Information supplied:
== == ==
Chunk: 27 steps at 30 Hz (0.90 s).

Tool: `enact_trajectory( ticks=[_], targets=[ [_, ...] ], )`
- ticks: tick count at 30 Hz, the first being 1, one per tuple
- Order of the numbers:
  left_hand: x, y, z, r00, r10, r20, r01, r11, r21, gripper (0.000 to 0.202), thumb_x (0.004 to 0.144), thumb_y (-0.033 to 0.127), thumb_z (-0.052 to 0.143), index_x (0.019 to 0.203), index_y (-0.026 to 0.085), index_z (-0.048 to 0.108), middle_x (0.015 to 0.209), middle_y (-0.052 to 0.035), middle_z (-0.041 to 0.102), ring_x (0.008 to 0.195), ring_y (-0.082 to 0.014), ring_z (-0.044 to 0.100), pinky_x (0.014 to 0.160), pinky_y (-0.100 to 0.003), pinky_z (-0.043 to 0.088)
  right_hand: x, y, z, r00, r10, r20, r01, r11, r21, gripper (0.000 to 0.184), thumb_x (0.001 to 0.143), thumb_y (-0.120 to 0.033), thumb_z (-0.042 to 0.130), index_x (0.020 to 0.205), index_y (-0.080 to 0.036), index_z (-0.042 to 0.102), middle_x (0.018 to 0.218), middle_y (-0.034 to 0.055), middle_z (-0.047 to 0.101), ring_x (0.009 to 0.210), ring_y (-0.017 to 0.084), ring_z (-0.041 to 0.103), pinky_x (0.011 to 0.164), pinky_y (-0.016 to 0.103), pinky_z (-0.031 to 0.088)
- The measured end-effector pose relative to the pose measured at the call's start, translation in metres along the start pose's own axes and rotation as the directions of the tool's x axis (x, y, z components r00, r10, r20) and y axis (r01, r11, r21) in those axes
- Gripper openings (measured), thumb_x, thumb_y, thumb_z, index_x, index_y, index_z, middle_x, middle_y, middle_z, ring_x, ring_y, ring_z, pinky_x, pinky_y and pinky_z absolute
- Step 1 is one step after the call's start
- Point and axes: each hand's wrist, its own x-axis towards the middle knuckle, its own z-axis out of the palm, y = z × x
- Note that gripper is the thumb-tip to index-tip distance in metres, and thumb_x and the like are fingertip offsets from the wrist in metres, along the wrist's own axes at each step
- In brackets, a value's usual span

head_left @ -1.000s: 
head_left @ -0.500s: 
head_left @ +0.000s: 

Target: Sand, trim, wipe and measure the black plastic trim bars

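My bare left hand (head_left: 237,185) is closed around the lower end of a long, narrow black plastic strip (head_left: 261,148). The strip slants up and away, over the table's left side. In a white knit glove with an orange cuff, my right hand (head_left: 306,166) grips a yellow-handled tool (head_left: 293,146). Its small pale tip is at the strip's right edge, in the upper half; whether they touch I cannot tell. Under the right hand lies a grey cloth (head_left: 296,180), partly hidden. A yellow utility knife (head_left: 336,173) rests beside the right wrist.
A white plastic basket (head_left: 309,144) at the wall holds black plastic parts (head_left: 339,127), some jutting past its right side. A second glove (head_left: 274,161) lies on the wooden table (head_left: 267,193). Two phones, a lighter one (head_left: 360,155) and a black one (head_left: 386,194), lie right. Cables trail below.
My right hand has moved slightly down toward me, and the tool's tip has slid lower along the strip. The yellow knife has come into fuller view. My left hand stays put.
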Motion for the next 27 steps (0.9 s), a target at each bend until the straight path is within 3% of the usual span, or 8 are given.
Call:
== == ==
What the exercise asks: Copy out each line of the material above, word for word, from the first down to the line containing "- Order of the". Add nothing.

Solution for this exercise:
Chunk: 27 steps at 30 Hz (0.90 s).

Tool: `enact_trajectory( ticks=[_], targets=[ [_, ...] ], )`
- ticks: tick count at 30 Hz, the first being 1, one per tuple
- Order of the numbers:

Nothing more remains for this exercise.